TRY IT: Would you repeat all of the records underneath, exactly as written?

EXTRACTED INFORMATION:
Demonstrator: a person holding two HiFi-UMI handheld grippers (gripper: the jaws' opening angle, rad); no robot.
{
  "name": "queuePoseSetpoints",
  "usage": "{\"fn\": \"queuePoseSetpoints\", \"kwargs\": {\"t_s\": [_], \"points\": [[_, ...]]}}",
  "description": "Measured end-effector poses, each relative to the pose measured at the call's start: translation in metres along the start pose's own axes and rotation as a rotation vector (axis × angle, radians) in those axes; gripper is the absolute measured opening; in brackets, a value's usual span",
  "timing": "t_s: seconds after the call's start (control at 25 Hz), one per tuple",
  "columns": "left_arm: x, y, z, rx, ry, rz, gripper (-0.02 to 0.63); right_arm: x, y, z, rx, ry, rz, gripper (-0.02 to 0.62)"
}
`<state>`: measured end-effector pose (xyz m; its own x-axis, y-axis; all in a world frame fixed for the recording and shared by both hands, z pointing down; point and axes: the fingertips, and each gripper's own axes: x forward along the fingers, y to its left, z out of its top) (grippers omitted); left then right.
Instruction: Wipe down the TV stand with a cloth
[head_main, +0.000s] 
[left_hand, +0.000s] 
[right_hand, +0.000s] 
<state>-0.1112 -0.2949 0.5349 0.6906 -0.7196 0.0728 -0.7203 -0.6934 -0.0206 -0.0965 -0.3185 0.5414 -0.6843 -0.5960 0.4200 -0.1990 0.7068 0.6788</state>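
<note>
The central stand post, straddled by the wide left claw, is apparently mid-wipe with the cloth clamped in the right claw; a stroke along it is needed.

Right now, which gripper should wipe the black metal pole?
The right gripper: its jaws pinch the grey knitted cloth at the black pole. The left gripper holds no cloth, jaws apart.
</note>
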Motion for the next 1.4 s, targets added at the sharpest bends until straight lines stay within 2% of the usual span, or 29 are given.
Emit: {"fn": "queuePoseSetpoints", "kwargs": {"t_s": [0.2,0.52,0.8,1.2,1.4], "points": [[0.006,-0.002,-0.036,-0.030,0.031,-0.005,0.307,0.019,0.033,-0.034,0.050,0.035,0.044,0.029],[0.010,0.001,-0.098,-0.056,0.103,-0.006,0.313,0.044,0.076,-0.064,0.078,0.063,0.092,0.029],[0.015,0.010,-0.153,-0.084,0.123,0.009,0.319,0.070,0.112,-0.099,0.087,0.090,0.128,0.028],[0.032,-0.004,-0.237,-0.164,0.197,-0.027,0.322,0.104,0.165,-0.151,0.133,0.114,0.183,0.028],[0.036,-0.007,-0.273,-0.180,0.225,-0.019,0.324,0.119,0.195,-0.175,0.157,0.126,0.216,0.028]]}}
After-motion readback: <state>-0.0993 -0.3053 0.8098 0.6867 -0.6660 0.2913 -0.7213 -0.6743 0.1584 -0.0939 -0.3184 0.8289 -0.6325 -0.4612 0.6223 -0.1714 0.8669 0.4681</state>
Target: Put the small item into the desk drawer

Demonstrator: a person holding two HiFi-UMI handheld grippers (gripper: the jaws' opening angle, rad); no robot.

TASK OUTPUT:
Demonstrator: a person holding two HiFi-UMI handheld grippers (gripper: the jaws' opening angle, rad); no robot.
{
  "name": "queuePoseSetpoints",
  "usage": "{\"fn\": \"queuePoseSetpoints\", \"kwargs\": {\"t_s\": [_], \"points\": [[_, ...]]}}",
  "description": "Measured end-effector poses, each relative to the pose measured at the call's start: translation in metres along the start pose's own axes and rotation as a rotation vector (axis × angle, radians) in those axes; gripper is the absolute measured opening; in brackets, a value's usual span",
  "timing": "t_s: seconds after the call's start (control at 25 Hz), one per tuple",
  "columns": "left_arm: x, y, z, rx, ry, rz, gripper (-0.02 to 0.63); right_arm: x, y, z, rx, ry, rz, gripper (-0.02 to 0.62)"
}
`<state>`: measured end-effector pose (xyz m; its own x-axis, y-axis; all in a world frame fixed for the recording and shared by both hands, z pointing down; point and axes: the fingertips, and each gripper's own axes: x forward along the fingers, y to its left, z out of its top) (grippers omitted); left then right.
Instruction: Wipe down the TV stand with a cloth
[head_main, +0.000s] 
[left_hand, +0.000s] 
[right_hand, +0.000s] 
<state>-0.1112 -0.2949 0.5349 0.6906 -0.7196 0.0728 -0.7203 -0.6934 -0.0206 -0.0965 -0.3185 0.5414 -0.6843 -0.5960 0.4200 -0.1990 0.7068 0.6788</state>
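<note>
The central stand post, straddled by the wide left claw, is apparently mid-wipe with the cloth clamped in the right claw; a stroke along it is needed.

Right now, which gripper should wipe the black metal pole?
The right gripper: its jaws pinch the grey knitted cloth at the black pole. The left gripper holds no cloth, jaws apart.
</note>
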Motion for the next 1.4 s, targets added at the sharpest bends until straight lines stay within 2% of the usual span, or 29 are given.
Emit: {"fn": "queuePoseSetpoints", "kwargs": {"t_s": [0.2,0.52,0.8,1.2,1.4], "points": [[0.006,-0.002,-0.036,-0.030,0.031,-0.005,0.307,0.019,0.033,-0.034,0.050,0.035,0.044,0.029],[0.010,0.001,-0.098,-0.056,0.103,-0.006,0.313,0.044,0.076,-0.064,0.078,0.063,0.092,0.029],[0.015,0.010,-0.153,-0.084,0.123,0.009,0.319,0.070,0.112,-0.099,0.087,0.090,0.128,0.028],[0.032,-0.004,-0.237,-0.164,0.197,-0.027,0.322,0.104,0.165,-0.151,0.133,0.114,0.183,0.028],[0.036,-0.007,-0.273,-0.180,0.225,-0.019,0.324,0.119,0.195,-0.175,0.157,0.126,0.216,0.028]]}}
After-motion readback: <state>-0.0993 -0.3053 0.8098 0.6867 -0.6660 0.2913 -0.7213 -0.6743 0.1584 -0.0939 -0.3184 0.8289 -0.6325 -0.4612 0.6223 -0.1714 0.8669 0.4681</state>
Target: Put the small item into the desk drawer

Demonstrator: a person holding two HiFi-UMI handheld grippers (gripper: the jaws' opening angle, rad); no robot.

No additional output will be generated.